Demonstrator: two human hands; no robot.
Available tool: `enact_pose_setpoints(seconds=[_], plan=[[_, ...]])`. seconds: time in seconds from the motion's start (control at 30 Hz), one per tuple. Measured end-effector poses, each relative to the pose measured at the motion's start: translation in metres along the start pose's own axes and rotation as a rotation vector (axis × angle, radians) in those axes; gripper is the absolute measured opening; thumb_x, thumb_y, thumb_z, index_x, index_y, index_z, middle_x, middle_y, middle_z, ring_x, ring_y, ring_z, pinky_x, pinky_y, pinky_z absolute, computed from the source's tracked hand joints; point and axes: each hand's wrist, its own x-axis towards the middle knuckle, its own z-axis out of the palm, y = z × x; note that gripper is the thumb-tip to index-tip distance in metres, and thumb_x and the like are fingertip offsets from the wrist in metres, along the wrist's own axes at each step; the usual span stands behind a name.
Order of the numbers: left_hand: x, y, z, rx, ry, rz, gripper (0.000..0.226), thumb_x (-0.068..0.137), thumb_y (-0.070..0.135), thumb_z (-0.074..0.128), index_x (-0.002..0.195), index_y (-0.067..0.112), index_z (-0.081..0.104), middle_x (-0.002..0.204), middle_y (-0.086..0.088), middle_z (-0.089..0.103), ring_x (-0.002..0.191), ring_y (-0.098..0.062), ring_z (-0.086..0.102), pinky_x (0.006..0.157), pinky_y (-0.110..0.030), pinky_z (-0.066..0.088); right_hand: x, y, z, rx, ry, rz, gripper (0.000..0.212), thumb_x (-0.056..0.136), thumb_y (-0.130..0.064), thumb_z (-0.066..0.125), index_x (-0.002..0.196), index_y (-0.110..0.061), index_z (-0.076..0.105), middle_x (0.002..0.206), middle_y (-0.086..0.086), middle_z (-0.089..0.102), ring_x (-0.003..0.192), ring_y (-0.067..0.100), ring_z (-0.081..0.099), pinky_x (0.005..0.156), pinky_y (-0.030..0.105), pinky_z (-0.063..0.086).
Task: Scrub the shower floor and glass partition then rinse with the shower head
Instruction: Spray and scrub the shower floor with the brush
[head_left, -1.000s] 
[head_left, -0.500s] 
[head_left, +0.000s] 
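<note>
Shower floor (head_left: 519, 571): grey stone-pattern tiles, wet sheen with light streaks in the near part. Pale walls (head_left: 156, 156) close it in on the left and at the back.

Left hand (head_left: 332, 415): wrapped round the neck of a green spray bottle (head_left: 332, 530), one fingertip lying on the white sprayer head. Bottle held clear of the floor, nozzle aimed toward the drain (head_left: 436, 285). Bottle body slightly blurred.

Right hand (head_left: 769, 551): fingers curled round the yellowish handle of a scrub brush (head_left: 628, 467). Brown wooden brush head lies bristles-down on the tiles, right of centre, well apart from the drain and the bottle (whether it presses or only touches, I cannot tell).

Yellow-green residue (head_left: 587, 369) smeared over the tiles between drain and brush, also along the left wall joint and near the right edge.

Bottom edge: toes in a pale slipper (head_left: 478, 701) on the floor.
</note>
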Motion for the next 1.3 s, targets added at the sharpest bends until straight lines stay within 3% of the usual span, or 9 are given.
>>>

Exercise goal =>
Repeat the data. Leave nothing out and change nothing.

Result of this exercise =>
Demonstrator: two human hands; no robot.
Available tool: `enact_pose_setpoints(seconds=[_], plan=[[_, ...]])`. seconds: time in seconds from the motion's start (control at 30 Hz), one per tuple. Measured end-effector poses, each relative to the pose measured at the motion's start: translation in metres along the start pose's own axes and rotation as a rotation vector (axis × angle, radians) in those axes; gripper is the absolute measured opening; thumb_x, thumb_y, thumb_z, index_x, index_y, index_z, middle_x, middle_y, middle_z, ring_x, ring_y, ring_z, pinky_x, pinky_y, pinky_z absolute, computed from the source's tracked hand joints; point and axes: each hand's wrist, its own x-axis towards the middle knuckle, its own z-axis out of the palm, y = z × x; note that gripper is the thumb-tip to index-tip distance in metres, and thumb_x and the like are fingertip offsets from the wrist in metres, along the wrist's own axes at each step; the usual span stands behind a name.
Order of the numbers: left_hand: x, y, z, rx, ry, rz, gripper (0.000..0.226), thumb_x (-0.068..0.137), thumb_y (-0.070..0.135), thumb_z (-0.074..0.128), index_x (-0.002..0.195), index_y (-0.067..0.112), index_z (-0.081..0.104), middle_x (-0.002..0.204), middle_y (-0.086..0.088), middle_z (-0.089..0.103), ring_x (-0.002..0.191), ring_y (-0.098..0.062), ring_z (-0.086..0.102), pinky_x (0.006..0.157), pinky_y (-0.110..0.030), pinky_z (-0.066..0.088); right_hand: x, y, z, rx, ry, rz, gripper (0.000..0.212), thumb_x (-0.056..0.136), thumb_y (-0.130..0.064), thumb_z (-0.066..0.125), index_x (-0.002..0.196), index_y (-0.110..0.061), index_z (-0.076..0.105), middle_x (0.002..0.206), middle_y (-0.086..0.086), middle_z (-0.089..0.102), ring_x (-0.003..0.192), ring_y (-0.067..0.100), ring_z (-0.081..0.099), pinky_x (0.005..0.156), pinky_y (-0.030..0.105), pinky_z (-0.063..0.086).
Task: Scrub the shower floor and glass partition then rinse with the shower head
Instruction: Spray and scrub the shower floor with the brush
[head_left, -1.000s] 
[head_left, -0.500s] 
[head_left, +0.000s] 
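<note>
Shower floor (head_left: 519, 571): grey stone-pattern tiles, wet sheen with light streaks in the near part. Pale walls (head_left: 156, 156) close it in on the left and at the back.

Left hand (head_left: 332, 415): wrapped round the neck of a green spray bottle (head_left: 332, 530), one fingertip lying on the white sprayer head. Bottle held clear of the floor, nozzle aimed toward the drain (head_left: 436, 285). Bottle body slightly blurred.

Right hand (head_left: 769, 551): fingers curled round the yellowish handle of a scrub brush (head_left: 628, 467). Brown wooden brush head lies bristles-down on the tiles, right of centre, well apart from the drain and the bottle (whether it presses or only touches, I cannot tell).

Yellow-green residue (head_left: 587, 369) smeared over the tiles between drain and brush, also along the left wall joint and near the right edge.

Bottom edge: toes in a pale slipper (head_left: 478, 701) on the floor.
</note>
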Motion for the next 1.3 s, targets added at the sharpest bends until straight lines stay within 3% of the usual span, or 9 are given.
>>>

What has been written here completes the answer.